In this part you will see how the home gateway is a router, passing traffic between the LAN and the internet.
Now watch the video below, which is about 4 minutes long.
The one job the gateway router hasn’t done yet is act as a router!
We need to connect it to the rest of the internet. At home, that typically means either a broadband connection through copper phone line or an optical fibre connection, maybe in some rural areas 4G radio or even satellite.
Whatever, it won’t be an Ethernet connection, so a device, a modem, is required to convert signals from one system to another. Home gateways often include a broadband ADSL modem that connects to the phone system – it’s another role for the gateway. In this simulation, I’m skipping that detail.
But where are we connecting when we do connect to the internet? It isn’t really a cloud – we will really connect to another router, one that belongs to our ISP. That will take our traffic and be responsible for forwarding it out to the rest of the internet, from router to router until it is delivered to the destination host. Reply packets will hop back over the internet, eventually coming back to the ISP router, which then delivers back to our router which will deliver back to our device.

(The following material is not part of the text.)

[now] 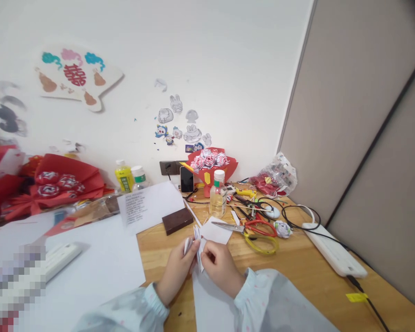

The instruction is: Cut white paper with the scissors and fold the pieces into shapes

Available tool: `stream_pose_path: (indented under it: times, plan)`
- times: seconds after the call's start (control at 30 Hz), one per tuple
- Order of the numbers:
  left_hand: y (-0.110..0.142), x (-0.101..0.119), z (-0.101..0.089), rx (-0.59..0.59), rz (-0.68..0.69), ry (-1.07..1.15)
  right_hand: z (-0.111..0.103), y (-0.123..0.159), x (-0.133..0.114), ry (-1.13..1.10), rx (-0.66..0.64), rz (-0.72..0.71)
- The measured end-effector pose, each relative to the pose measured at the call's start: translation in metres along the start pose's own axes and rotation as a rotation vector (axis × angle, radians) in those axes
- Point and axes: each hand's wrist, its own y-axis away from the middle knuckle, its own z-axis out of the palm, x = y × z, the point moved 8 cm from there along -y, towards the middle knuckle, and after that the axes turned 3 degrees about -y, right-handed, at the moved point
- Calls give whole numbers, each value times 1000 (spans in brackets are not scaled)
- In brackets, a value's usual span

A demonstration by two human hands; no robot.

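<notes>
Pale blue sleeves [259,295] reach in over the near side of the table [297,286], with a long white sheet [212,297] running up between them. Above that sheet, the folded white paper [197,242] stands roughly upright between the two hands. The left hand [176,267] pinches it between thumb and fingers; the right hand [221,267] has its fingers curled together at the paper's right side, though whether they grip it cannot be told.

The thin layers fan apart at the top, so uneven pressure from the thumb could crease them askew, and a sharp tug from the right could tear one or pull it from the pinch. The scissors [233,227] lie just beyond the right hand, blades towards the table's middle and over a small white sheet [217,233]; a careless reach could meet their tips. A sleeve sweeping towards the far edge might topple the bottle [217,200], wetting the paper if its cap is loose.
</notes>
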Motion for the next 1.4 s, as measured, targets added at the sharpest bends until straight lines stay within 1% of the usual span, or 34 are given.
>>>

So I have made a connection from the gateway router to the ISP’s router. Now, at this point our own gateway router itself will be configured by DHCP; it will receive an external IP address from the ISP’s DHCP server. (So this is it working in another role – the gateway router itself is working as a DHCP client, getting its external IP from the ISP’s DHCP server, while also acting as a local DHCP server itself for the devices in the LAN.)
Note that the gateway is a router. A router always has two network interfaces each with its own IP address. One faces the LAN and is used for traffic on LAN only. The other faces the internet and is used for traffic between the LAN and the internet. The router’s job is to decide which packets to forward from one interface to the other.
I’m going to go back to desktop and check its configuration. We need to make sure that it knows where to find the gateway router. I can check with ipconfig and see that the gateway is correctly set.
And I can now ping outside my home network to a server on the internet. I happen to know that the IP address of the Megacorp web server is 184.108.40.206 – and there after some delay we finally have some return packets. So it’s taken a little while for the routing to sort itself out.
I can open a web browser on my desktop to show that we can do something more useful than simply ping – I can reach the Megacorp server by giving its IP address. And there we can see its web pages.
The reason that we are calling this gadget a gateway is because it does act as the gateway from the LAN to the rest of the internet – all internet traffic is routed through it. And finally the gateway router is doing the job of a router – it’s forwarding traffic from one network to another, from the LAN to the internet.
In passing we should note that my desktop has a private IP address, like everything else on the LAN, but it is successfully communicating with the internet. That means there must be NAT (network address translation) going on in the gateway – so that’s another role that the gateway is carrying out.
The home gateway is the router which connects the LAN to the internet; all traffic from the LAN to the internet therefore passes through this gateway. The gateway itself will connect to a router at an ISP, and through that to the rest of the internet. Since home gateways often connect to the internet via a broadband phone line, they often include a modem to convert signals to the form required for transmission over phone lines.
The gateway will use network address translation (NAT) so that private addresses can be used on the home network.